Lookup Pattern: Range Lookups


Performing range lookups (i.e. to find a key for a given range) is a common ETL operation in data warehousing scenarios. It’s especially for historical loads and late arriving fact situations, where you’re using type 2 dimensions and you need to locate the key which represents the dimension value for a given point in time.

This blog post outlines three separate approaches for doing range lookups in SSIS:

  1. Using the Lookup Transform
  2. Merge Join + Conditional Split
  3. Script Component

All of our scenarios will use the AdventureWorksDW2008 sample database (DimProduct table) as the dimension, and take its fact data from AdventureWorks2008 (SalesOrderHeader and SalesOrderDetail tables). The "ProductNumber" column from the SalesOrderDetail table maps to the natural key of the DimProduct dimension (ProductAlternateKey column). In all cases we want to lookup the key (ProductKey) for the product which was valid (identified by StartDate and EndDate) for the given OrderDate.

One last thing to note is that the Merge Join and Script Component solutions assume that a valid range exists for each incoming value. The Lookup Transform approach is the only one that will identify rows that have no matches (although the Script Component solution could be modified to do so as well).

Lookup Transform

The Lookup Transform was designed to handle 1:1 key matching, but it can also be used in the range lookup scenario by using a partial cache mode, and tweaking the query on the Advanced Settings page.

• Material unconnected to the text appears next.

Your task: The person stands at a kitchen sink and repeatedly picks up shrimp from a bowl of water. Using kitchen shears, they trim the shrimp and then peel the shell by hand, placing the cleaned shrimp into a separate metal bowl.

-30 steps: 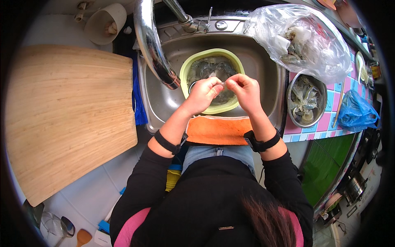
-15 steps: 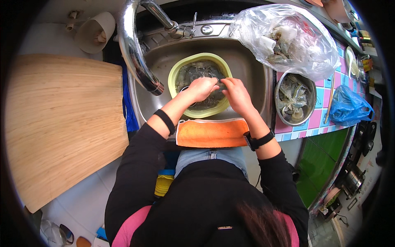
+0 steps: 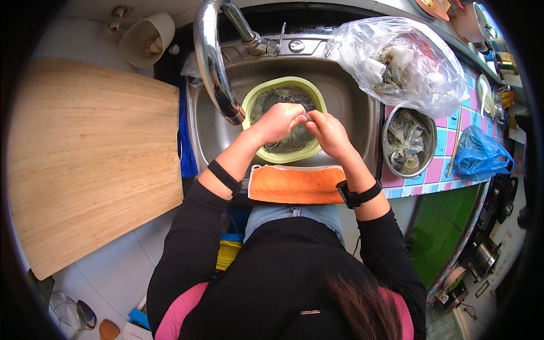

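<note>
My left hand (image 3: pixel 280 121) and my right hand (image 3: pixel 330 134) meet over a pale green basin (image 3: pixel 318 92) in the steel sink. Their fingertips are closed together on a small grey shrimp (image 3: pixel 305 117), mostly hidden by the fingers. Greyish water and more shrimp (image 3: pixel 283 97) fill the basin under my hands. To the right of the sink, a steel bowl (image 3: pixel 407 172) holds several shrimp (image 3: pixel 407 139). A thin dark loop shows below my left hand, too unclear to name.
The tap (image 3: pixel 211 62) arches over the sink's left side. A wooden board (image 3: pixel 96 158) lies left. An orange towel (image 3: pixel 297 184) covers the sink's front edge. A clear plastic bag (image 3: pixel 439 71) overhangs the steel bowl; a blue bag (image 3: pixel 481 152) and a chopstick (image 3: pixel 454 148) lie farther right.
The whole view has shifted slightly, so the sink and board appear farther right. My hands stay together over the basin, with the left fingers drawn tighter against the right.
</note>
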A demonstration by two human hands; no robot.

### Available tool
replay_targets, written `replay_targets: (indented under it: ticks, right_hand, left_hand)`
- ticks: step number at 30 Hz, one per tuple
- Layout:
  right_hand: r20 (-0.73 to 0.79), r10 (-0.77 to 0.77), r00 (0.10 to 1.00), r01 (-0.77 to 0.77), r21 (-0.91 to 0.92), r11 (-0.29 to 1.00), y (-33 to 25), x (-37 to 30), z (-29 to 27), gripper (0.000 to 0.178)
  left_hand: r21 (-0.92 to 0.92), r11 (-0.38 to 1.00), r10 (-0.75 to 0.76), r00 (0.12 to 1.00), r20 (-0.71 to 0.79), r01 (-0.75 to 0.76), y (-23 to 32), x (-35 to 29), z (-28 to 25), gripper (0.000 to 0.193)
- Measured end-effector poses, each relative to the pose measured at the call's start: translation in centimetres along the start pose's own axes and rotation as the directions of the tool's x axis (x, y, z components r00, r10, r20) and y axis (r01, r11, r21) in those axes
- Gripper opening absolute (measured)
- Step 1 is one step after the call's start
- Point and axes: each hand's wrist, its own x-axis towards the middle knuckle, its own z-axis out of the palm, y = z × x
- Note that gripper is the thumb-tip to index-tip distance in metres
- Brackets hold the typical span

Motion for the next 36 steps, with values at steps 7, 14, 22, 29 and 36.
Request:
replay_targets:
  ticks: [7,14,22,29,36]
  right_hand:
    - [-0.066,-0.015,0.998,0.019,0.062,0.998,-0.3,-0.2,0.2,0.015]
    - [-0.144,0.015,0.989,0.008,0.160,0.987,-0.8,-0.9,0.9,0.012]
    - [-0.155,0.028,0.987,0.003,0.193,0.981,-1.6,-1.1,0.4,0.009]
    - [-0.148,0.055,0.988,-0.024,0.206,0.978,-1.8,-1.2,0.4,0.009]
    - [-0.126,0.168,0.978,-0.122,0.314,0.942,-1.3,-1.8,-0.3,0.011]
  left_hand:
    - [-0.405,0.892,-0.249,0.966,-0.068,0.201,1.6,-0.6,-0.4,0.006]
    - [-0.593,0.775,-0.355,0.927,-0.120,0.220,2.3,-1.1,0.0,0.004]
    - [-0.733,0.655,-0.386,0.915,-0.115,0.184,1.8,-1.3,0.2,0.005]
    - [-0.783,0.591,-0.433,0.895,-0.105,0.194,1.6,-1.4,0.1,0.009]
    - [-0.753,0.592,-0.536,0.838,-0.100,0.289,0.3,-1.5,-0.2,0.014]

However, the Lookup doesn’t cache the range itself, and will end up going to the database very often – it will only detect a match in its cache if all of the parameters are the same (i.e. same product purchased on the same date).

We can use the following query to have the lookup transform perform our range lookup:

select [ProductKey], [ProductAlternateKey], 
     [StartDate], [EndDate]
from [dbo].[DimProduct]
where [ProductAlternateKey] = ?
and   [StartDate] <= ?
and (
    [EndDate] is null or 
    [EndDate] > ?
)

On the query parameters page, we map 0 -> ProductNumber, 1 and 2 -> OrderDate.

image

This approach is effective and easy to setup, but it is pretty slow when dealing with a large number of rows, as most lookups will be going to the database.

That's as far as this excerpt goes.